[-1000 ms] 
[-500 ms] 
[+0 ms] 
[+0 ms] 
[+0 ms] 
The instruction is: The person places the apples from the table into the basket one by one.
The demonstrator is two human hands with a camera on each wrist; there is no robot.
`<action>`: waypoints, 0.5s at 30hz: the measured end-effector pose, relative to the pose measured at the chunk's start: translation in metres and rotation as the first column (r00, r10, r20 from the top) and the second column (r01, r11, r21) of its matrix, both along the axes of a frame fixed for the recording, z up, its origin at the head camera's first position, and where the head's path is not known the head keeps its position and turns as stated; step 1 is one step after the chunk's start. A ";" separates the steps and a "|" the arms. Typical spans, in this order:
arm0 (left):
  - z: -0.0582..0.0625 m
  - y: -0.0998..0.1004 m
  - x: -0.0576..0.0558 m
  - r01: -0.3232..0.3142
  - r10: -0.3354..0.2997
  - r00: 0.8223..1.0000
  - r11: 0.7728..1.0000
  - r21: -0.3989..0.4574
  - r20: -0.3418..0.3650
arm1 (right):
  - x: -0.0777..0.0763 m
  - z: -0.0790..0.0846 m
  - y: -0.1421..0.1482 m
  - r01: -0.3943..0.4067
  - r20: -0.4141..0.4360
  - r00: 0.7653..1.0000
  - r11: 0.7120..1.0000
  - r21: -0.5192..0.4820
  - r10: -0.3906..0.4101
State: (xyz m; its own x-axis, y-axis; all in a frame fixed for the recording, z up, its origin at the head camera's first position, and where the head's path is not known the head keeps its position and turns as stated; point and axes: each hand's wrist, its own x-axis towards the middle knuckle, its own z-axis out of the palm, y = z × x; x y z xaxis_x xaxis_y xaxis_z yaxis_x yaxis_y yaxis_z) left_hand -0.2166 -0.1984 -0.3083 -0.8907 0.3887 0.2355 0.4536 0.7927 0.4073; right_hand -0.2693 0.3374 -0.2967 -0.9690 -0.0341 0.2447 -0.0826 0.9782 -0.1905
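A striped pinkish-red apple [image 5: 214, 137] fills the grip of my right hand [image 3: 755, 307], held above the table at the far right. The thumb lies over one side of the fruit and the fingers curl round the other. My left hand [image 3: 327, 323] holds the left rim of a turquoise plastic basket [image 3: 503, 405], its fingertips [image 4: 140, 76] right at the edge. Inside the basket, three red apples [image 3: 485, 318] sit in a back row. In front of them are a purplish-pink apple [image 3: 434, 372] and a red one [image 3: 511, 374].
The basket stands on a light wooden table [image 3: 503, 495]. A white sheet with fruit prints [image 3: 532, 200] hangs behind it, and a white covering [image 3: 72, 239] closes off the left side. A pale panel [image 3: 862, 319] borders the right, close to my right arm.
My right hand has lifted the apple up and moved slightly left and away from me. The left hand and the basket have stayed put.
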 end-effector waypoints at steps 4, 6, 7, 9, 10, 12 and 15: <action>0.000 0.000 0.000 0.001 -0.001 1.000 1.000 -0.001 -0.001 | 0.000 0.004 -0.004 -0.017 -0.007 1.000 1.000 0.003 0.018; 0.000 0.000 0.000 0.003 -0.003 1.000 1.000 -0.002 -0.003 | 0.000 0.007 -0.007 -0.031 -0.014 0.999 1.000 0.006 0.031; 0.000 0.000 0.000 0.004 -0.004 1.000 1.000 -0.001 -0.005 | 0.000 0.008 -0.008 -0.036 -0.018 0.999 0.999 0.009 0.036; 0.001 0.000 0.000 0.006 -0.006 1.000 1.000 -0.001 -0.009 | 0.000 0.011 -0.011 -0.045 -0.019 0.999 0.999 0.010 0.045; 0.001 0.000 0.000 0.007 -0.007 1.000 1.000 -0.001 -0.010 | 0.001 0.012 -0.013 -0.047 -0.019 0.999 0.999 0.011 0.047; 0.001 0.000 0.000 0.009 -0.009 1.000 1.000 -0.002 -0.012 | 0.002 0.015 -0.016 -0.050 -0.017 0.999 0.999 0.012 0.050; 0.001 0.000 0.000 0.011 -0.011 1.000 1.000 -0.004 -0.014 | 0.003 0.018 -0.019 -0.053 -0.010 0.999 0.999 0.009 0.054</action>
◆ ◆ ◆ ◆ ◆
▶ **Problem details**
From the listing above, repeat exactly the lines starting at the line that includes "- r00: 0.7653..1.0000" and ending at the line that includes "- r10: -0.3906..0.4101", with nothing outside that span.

▶ **Written solution**
  - r00: 0.7653..1.0000
  - r11: 0.7120..1.0000
  - r21: -0.5192..0.4820
  - r10: -0.3906..0.4101

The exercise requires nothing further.